The chorus and melody for the song comes from a demo recorded by Bob Dylan during the Pat Garrett and Billy the Kid sessions.It is part of the famous bootleg Peco’s Blues, the Pat Garrett and Billy The Kid Sessions.

Peco's Blues

He started work on the soundtrack for Pat Garret on January 20th, 1973 in Mexico City. The next month he moved over to Burbank, California and was joined by Roger McGuinn, drummer Jim Keltner and bassist Terry Paul. The sessions gave us Dylan’s big hit Knockin’ on Heaven’s Door, after finishing that classic they ran through 2 versions of Rock Me Mama.
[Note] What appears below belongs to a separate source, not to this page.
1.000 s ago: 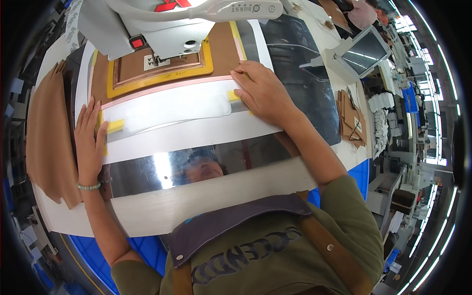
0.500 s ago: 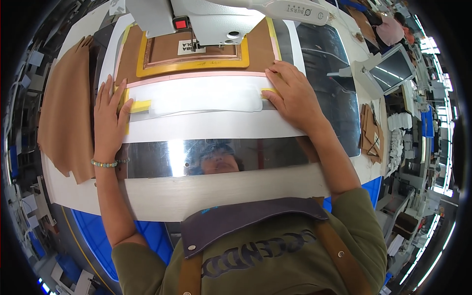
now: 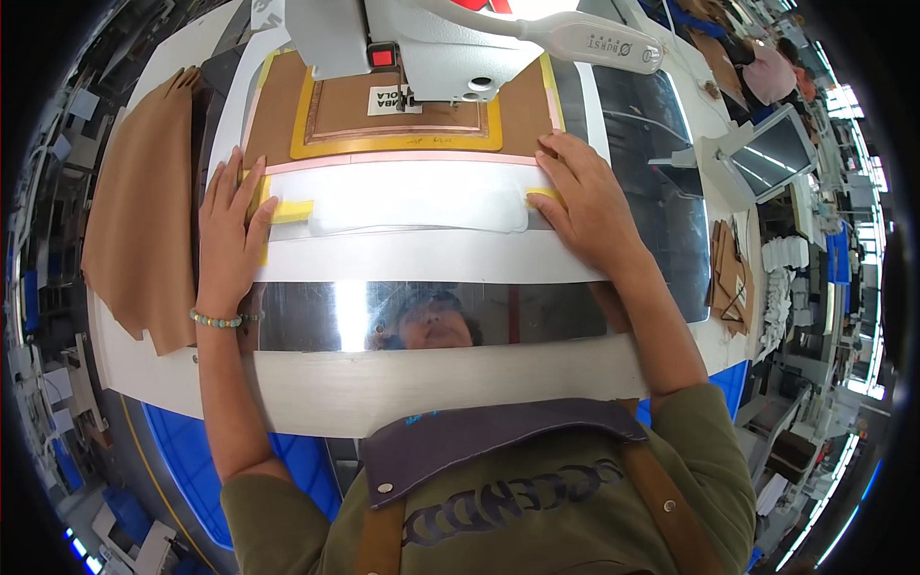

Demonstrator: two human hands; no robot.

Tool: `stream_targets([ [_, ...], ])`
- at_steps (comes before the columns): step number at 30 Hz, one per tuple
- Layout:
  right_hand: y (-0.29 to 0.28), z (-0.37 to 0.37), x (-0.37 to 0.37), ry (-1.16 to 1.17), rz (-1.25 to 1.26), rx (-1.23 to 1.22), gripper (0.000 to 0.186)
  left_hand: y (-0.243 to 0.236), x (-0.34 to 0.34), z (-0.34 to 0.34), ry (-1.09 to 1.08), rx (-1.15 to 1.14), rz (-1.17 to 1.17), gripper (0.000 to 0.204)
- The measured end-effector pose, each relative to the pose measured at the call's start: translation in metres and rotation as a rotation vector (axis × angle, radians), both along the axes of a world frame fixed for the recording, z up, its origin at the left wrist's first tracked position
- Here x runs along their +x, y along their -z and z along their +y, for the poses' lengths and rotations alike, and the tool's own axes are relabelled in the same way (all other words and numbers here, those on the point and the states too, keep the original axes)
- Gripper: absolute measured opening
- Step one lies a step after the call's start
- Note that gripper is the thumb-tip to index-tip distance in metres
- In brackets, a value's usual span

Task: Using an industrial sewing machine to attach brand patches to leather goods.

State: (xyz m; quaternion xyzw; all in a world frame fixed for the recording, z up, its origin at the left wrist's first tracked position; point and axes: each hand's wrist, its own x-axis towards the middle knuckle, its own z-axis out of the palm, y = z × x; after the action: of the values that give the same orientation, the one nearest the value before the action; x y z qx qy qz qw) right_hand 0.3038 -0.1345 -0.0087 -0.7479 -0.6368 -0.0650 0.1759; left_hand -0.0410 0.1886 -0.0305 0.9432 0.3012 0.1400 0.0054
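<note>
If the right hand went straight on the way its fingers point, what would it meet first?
Probably the yellow frame, across a strip of brown sheet; heights are unclear from this view.

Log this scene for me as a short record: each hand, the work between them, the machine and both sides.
Left hand: fingers spread at the work's left edge
Right hand: fingers and thumb at its right edge
Between hands: smooth white flat piece
Beyond it: flat brown sheet with yellow rectangular frame on top
Machine: white machine head above the frame
Left side: long brown leather-like piece
Right side: grey-cased flat screen
</note>
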Motion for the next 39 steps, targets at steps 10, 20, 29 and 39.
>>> stream_targets([
  [10,-0.003,0.003,-0.003,0.051,-0.077,-0.092,0.065,-0.004,0.003,-0.001,0.090,0.015,-0.067,0.058],
  [20,-0.001,0.002,-0.001,0.085,-0.078,-0.209,0.068,-0.006,0.003,0.001,0.059,-0.071,-0.035,0.053],
  [29,-0.004,0.004,-0.004,0.099,-0.085,-0.256,0.071,-0.012,0.003,-0.006,0.035,-0.039,-0.078,0.052],
  [39,-0.001,0.004,-0.001,0.062,-0.104,-0.251,0.072,-0.005,0.000,-0.005,0.036,-0.015,-0.058,0.050],
])
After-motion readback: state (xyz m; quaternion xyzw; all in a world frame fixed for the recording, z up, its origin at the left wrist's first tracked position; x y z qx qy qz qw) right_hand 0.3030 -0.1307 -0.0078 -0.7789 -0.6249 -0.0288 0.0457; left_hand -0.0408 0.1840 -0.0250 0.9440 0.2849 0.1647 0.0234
It was never finished, and they probably forgot all about Rock Me Mama . The sessions got out as bootlegs and that’s how Keith Secor got to hear it.

Peco's Blues (BACK)

Dylan had left the song as an unfinished sketch, Ketch Secor of Old Crow Medicine Show wrote verses for the song around Dylan’s original chorus. Secor’s additional lyrics transformed “Rock Me Mama” into “Wagon Wheel”. Secor has stated the song is partially autobiographical.

As Chris ‘Critter’ Fuqua of Old Crow told theislandpacket.com in May this year:
“ I’d gotten a Bob Dylan bootleg in like ninth grade and I let Ketch listen to it, and he wrote the verses because Bob kind of mumbles them and that was it. We’ve been playing that song since we were like 17, and it’s funny because we’ve never met Dylan, but the song is technically co-written by Bob Dylan. What’s great about “Wagon Wheel” is that it has grown organically. The popularity of it was all based on word of mouth. There was no radio airplay for it. We made a music video for it, but it wasn’t “November Rain” or anything. No one was like, “Oh my God, what’s this video about?” And 16 years later, it went gold, then Darius Rucker cut it.”


Keith Secor:
“It’d be my pleasure to dispel the myth and rumor about the song Wagon Wheel, or “Rock Me Mama” as Bob Dylan himself called the song when he recorded it down in Mexico in 1972 for the soundtrack of Pat Garrett and Billy the Kid. This song was not released, and it was not finished either, this is a demo of a practice session of him, Rob Stoner, and a couple of gals doing the chorus over and over again while the bass player learns the bass line. That’s what I heard on a German bootleg about nine years ago in high school. And I wrote the lyrics to the song because I loved the chorus so much and I sung it in my head for maybe a year straight, and then just penned what I penned, which is something of an autobiographical story about just wanting to get outta town, gettin outta school, and just wanting to go play music. It’s sort of autobiographical like that. But yeah, it’s sort of a Bob Dylan co-write with about 25 years inbetween.”

He works in the folk tradition that Dylan is definitely a part of, getting parts of melodies and lyrics and adding your own verses. He got the year wrong, it was in 1973.The version that he heard was probably the second version of the song, as he describes the chorus.